Files that are worked on regularly often have several hundred versions that are no longer needed. However, the normal user will not delete the old versions manually; instead, they unnecessarily use up storage space. It would be great if you could limit the number of versions to be saved to 100, for example, and then delete old versions automatically.

  • Attach files
  • Guest
    Reply
    |
    Feb 3, 2023

    Here you can see an example of the "info" tab from such a file I mentioned in the last comment:

    • The file was created 2018 and multiple persons are actively working on it (last change was yesterday)

    • Current version is 936 (so nearly 1k versions yet)

    • 63,4 MB is the currently latest version file size

    • All versions require 49,6 GB of space

  • Guest
    Reply
    |
    Feb 3, 2023

    Hello,

    I still can't find any solution for this, which surprises me, since this means that at least long-living, frequently used files will create a lot of trashed data in CNX. This may be negligible for smaller files, but we all know how tools like MS office are misused and the fact, that those files are handled as binary.

    Examples of the problem

    For example, our users have an extremely large excel file of about 64 MB, which is frequently used and updated since 2017. So there are nearly 1000 versions of this single file. In total, all those versions requires about 50 GB of storage.

    This is just a simple example. We also have MS PowerPoint presentations where this is even worse, since large media files like (high resolution) images and videos are included. As a result, those files may have hundreds of MB in each version. With a bunch of files creating XX GB of versions, this adds up to hundreds of GB or even some TB (depending of the size and user activity), where at least a significant part of those data is not really used/required.

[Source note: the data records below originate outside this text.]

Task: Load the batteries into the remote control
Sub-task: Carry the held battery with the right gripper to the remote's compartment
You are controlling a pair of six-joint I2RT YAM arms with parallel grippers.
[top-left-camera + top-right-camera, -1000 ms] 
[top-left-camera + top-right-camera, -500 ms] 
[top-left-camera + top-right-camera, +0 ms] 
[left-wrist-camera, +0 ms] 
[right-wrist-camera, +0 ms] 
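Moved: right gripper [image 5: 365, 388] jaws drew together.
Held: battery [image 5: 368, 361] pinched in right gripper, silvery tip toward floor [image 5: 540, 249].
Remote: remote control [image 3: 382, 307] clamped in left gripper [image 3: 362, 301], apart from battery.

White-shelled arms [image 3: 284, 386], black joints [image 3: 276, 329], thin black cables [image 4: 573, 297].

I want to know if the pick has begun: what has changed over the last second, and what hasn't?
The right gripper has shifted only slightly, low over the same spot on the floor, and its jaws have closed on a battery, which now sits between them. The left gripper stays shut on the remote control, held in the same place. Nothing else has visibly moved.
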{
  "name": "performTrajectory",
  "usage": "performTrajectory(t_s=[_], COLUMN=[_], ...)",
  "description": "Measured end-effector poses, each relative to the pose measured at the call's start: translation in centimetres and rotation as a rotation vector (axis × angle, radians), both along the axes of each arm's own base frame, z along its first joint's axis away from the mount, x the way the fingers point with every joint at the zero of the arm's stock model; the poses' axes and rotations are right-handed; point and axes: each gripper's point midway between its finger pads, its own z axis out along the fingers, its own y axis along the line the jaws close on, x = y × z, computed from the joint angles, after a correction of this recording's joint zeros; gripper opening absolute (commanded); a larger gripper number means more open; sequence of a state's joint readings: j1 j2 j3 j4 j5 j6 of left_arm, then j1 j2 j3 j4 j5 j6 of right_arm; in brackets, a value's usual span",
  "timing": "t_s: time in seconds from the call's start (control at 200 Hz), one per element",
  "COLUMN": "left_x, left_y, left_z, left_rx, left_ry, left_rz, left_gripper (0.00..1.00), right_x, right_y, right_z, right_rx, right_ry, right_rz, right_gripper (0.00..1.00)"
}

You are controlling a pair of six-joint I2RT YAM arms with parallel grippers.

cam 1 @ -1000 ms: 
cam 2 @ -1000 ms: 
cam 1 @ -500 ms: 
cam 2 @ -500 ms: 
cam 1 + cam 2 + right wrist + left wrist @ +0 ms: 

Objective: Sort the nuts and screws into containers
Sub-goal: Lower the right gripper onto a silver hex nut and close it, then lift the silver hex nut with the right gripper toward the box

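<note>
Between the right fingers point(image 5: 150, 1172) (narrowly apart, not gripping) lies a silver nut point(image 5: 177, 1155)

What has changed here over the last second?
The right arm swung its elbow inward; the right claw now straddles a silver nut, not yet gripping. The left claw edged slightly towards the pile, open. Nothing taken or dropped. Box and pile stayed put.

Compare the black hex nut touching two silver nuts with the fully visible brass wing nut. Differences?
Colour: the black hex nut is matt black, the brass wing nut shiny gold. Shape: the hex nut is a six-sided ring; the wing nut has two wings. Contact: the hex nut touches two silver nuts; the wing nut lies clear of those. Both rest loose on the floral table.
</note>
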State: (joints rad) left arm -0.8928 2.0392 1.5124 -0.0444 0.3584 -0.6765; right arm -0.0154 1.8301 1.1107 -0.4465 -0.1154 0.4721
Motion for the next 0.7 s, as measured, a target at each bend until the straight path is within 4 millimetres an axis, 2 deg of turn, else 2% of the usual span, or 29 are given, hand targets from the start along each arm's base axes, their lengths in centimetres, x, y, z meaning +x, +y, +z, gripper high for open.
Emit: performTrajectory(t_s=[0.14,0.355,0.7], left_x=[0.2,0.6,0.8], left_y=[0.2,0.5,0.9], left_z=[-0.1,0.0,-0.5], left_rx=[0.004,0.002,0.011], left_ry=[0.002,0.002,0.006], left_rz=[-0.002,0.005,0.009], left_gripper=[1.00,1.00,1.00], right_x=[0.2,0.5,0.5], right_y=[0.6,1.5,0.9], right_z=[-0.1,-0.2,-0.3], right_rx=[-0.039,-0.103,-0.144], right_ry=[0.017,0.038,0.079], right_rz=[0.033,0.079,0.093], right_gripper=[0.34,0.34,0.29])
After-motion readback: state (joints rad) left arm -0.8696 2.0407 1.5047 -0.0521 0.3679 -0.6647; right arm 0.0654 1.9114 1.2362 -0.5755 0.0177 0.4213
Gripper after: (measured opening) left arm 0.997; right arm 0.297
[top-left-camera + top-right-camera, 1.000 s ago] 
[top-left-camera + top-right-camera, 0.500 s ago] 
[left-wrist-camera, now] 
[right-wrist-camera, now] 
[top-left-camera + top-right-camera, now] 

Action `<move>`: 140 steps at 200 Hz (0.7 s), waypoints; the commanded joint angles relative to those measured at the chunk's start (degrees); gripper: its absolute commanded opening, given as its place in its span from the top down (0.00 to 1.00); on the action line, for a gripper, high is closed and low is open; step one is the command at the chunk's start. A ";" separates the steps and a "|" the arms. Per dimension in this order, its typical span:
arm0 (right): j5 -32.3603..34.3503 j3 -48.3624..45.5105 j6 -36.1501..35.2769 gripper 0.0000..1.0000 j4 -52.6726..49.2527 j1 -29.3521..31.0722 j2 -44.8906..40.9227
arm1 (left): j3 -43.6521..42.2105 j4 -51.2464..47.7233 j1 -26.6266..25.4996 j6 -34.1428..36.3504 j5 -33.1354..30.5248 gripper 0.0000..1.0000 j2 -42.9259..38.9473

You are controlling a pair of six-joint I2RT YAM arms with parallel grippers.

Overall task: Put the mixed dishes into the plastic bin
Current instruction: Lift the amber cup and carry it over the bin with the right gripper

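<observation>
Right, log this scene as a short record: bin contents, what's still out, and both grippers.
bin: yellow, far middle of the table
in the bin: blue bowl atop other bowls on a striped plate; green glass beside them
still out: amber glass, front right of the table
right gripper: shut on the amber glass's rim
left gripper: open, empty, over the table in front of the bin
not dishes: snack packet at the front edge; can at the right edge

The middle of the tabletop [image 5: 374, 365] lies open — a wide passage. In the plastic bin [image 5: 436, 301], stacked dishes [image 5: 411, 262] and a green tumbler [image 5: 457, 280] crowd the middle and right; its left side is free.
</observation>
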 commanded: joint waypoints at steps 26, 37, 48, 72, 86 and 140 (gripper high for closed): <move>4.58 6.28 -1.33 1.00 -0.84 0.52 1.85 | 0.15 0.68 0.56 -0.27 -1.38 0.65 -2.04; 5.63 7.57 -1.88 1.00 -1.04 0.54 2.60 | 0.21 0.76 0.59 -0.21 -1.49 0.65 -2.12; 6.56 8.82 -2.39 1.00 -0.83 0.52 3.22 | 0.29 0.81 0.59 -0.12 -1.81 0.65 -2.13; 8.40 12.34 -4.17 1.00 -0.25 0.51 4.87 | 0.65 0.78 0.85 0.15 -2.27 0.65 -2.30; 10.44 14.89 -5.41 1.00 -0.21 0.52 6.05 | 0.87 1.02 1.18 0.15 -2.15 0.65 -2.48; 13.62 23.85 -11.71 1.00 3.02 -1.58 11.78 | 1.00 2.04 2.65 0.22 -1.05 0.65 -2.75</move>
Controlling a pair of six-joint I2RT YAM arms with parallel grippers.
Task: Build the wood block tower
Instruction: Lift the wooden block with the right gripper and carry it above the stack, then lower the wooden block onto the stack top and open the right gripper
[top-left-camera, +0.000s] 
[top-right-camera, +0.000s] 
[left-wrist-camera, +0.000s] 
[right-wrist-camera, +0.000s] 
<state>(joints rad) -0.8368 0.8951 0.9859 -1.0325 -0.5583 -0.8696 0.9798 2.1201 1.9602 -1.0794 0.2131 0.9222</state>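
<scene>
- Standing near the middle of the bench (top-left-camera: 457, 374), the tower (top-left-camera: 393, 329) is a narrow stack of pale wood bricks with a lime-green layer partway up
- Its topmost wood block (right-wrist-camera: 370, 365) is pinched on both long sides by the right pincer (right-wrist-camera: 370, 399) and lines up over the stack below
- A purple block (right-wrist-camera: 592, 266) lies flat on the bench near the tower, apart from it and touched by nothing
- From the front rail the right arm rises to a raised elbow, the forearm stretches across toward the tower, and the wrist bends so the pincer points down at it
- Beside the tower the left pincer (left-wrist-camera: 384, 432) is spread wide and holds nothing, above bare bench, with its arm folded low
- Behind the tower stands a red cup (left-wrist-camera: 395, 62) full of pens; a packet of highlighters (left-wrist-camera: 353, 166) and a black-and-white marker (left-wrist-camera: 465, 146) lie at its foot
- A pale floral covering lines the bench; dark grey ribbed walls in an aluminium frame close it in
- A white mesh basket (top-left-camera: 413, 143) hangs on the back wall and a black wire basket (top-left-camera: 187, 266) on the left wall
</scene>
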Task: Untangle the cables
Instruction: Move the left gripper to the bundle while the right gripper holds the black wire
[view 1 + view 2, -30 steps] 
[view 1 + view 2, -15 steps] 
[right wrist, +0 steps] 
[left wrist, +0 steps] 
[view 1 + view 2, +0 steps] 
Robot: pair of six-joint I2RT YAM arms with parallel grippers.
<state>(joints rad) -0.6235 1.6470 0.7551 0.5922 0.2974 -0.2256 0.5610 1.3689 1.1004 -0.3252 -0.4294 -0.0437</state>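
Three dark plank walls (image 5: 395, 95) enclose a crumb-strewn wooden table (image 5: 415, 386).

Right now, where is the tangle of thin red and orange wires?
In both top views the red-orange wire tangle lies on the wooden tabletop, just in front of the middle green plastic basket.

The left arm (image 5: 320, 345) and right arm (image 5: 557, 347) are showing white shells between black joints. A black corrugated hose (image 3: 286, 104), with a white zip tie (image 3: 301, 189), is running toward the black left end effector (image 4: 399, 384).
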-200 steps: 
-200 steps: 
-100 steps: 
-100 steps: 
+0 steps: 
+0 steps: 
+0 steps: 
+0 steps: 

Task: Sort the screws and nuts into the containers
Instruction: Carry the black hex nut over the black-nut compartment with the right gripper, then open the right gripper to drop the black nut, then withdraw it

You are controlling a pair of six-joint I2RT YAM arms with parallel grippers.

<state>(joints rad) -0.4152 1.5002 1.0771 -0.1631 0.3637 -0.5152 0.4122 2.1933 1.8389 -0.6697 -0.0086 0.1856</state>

    How MS offie files are handled

    It's also noticeable that those files were handled as binary, which is part of the problem: MS office files are compressed archives containing xml files and the embedded objects. If CNX would extract those files and compare the content with the previous version, a lot of wasted space could be saved, since this delta only contains changed items (like some text) without saving a copy of e.g. images or other things, which were already on the server in the previous version.

    But this is another topic, it's just important to understand, since other tools like git have efficient deduplication, so nobody would expect that one larger commit would blow up all further ones.

    I see MS office files as some common, but special case, since you can't resolve any file problems like that. For example, video files which are directly saved, can't be saved more efficient this way. So we need usefull limits for the file versions anyway, even when CNX would handle those office files more smarter.

    Possible solutions for CNX

    Automatic

    Imho, the main point is to have some kind of limits, which can be adjusted (I'd prefer files-config.xml). A cron job checks those limits regularly. If a file reaches them, older versions are deleted to fit in the policy.

    It's not so easy to define such a policy. I don't want to forcibly delete things. Having access to file versions is very usefull, those limits shouldn't kill data which someone needs. It only should delete very old/redundant data, which for sure is not needed any more.

    I'd define this as conditions, like maximum age, maximum amout of versions and maximum space used per file. This should avoid to unnecessary delete small files with many versions, where huge files may only have a few versions because of their size. If those conditions are cofigureable, everyone can choose settings who fits best for their environment.

    It would also be usefull to specify a minimum amout of versions to keep. This is important for all cases (also manual), because some files are archived, so nobody works on them (no writes) any more. If we just specify to delete files older than e.g. a year, those files won't have any versions after that time. This may be not wanted by the users, if they need to track changes after those fime.

    Manual

    Maybe having an automated solution is not suiteable for everyone, since they need to archive things or something like that. Additionally, it should be possible to clean up large files with many versions manually using tools like wsadmin.

    For example, in our excel file with nearly 1k versions, we can delete all versions older than 01.01.2022. Or even better: Combining them, like it's done on backups, so that e.g. one version per week is kept after a certain date. So there are still older versions, if some users need to look at them.

    More examples:

    • Delete versions older than timestamp X

    • Delete versions older than timesetamp X. For older files, keep Y per week

    • Delete all old versions, but keep at least X versions

    • Delete version 300 to 600

    • Delete old versions to meet a maximum amout of space for all versions (e.g. we have 50 GB of versions, now old versions are deleted to reduce this to 30 GB)

    Getting an overview

    As an administrator, it's important to see how big this issue is in my environment. So we should have a dashboard, which lists files by their total space (all versions), the amout of versions count, date of the first + last version. In the best case, we can delete them directly there by conditions. But at least it should create an overview.

    Currently, this is possible by reverse-engineering the database and write some SQL queries. Especially on the FILES.MEDIA and FILES.MEDIA_REVISION tables. This shouldn't be required for basic features.

    End-users

    Additionally, it would be even better when end-users can control their versions on specific files. This is not a thing for everyone, but for those persons working on large files with many versions.

    Currently, we can't really navigate to specific versions easily: The web UI shows the latest 10 versions with a "load more" button. To delete the oldest, the user has to click this link 100 times (!) to just view the oldest version entry, in my 1k versions example. Then he had to delete every single version.

    This is not practical. Better would be to have pagination here, so we can easily navigate to the latest page. And if the user want to do batch deletion, he needs tools like described above to delete e.g. older versions after a specific date. Or delete version 300 to 600.

  • Guest
    Reply
    |
    Jan 30, 2020

    I'm agree with that.

    I think it could be a general parameter for each company or by user or by community.